Building an AI Knowledge Base with Semantic Cache
A weekend proof of concept using AWS Bedrock, Amazon Nova, and self hosted Qdrant. The part I am most happy with is not the AI part. It is the semantic cache.
The Build
I sometimes build small things just to stay curious. This weekend I want to share one of them. A personal proof of concept, an AI knowledge base using AWS Bedrock, Amazon Nova, and self hosted Qdrant (a vector database). Nothing groundbreaking. But building it taught me something practical about cost engineering in AI systems.
The part I am most happy with is not the AI part. It is the semantic cache.
The Numbers
The Semantic Cache
Every query costs roughly $0.003 to process through the LLM. That sounds tiny until you imagine 50 staff asking similar questions about the same documents every week. With a 30 to 50 percent cache hit rate, effective cost per query drops to around $0.002 or less. The cache does not match exact words. It matches meaning.
Cost Transparency
One thing I confirmed by actually building this: AWS Bedrock returns the exact token count in every API response. Input tokens, output tokens, total. No estimation. Cost calculation is just multiplying those numbers by the published price.
So I built a dashboard around that.
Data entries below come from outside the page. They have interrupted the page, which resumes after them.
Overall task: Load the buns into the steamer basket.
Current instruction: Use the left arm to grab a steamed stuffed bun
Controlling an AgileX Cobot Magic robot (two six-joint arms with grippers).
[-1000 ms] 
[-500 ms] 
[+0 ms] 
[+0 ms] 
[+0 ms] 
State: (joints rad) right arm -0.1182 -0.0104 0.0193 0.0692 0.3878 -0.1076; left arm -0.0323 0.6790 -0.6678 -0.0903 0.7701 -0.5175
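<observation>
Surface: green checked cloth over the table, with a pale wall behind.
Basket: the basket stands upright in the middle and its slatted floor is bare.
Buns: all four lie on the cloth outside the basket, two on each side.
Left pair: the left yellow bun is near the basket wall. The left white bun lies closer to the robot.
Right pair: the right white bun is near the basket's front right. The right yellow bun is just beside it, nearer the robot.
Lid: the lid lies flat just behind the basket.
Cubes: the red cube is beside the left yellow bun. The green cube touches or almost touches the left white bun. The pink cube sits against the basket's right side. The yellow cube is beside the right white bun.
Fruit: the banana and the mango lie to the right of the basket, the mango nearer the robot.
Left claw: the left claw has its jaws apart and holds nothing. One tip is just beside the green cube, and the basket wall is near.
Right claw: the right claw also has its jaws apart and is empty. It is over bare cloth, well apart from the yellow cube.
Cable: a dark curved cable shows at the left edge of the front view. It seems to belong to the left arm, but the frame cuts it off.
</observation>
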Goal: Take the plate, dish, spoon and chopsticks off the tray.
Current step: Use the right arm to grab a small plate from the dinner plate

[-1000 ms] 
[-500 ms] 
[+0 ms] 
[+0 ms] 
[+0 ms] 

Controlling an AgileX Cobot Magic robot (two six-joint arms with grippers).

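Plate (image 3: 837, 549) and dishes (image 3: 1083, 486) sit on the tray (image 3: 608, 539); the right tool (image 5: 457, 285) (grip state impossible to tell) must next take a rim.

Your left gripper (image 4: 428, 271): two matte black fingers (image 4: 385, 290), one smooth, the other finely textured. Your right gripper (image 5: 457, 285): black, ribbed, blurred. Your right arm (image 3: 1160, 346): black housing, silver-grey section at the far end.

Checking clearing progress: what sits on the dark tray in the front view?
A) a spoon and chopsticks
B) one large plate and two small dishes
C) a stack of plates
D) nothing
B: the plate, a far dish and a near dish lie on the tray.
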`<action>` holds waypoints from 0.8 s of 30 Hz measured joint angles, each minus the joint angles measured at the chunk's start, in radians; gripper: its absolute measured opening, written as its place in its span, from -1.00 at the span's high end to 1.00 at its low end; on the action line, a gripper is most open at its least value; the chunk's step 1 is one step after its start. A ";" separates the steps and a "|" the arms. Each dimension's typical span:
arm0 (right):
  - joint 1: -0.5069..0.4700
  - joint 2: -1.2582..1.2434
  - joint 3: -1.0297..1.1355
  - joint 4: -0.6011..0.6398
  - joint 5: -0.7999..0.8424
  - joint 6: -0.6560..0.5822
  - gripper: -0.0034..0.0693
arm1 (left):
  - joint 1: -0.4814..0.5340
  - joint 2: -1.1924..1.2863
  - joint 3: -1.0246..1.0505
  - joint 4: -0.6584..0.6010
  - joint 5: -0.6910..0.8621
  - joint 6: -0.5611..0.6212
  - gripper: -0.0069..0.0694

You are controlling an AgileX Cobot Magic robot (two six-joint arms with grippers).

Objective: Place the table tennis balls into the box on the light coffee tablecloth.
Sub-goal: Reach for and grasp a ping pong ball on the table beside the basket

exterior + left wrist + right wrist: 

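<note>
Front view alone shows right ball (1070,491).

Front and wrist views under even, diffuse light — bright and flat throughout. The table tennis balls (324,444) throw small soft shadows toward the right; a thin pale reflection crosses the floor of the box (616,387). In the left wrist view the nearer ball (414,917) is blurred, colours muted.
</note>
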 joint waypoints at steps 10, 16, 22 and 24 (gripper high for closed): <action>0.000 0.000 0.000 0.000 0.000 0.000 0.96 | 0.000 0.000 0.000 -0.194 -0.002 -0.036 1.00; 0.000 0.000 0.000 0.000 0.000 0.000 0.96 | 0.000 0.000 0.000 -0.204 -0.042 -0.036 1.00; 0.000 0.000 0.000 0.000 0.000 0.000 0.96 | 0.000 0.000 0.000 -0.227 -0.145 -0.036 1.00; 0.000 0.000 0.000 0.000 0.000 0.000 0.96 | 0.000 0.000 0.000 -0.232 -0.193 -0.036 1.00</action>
Every query logged with tokens used, cost, response time, and whether the answer came fresh or from cache. Full audit trail. Anyone can see exactly what the system costs to run, down to the cent.
Why It Matters
Having worked in international development and government systems for a while, budget scrutiny and data accountability are real concerns when exploring anything new.
Being able to show exactly what the system costs per query makes that conversation a lot easier. Pay per use pricing also means you are not committing to a $500/month subscription just to experiment. Start small, measure everything, scale only when it makes sense.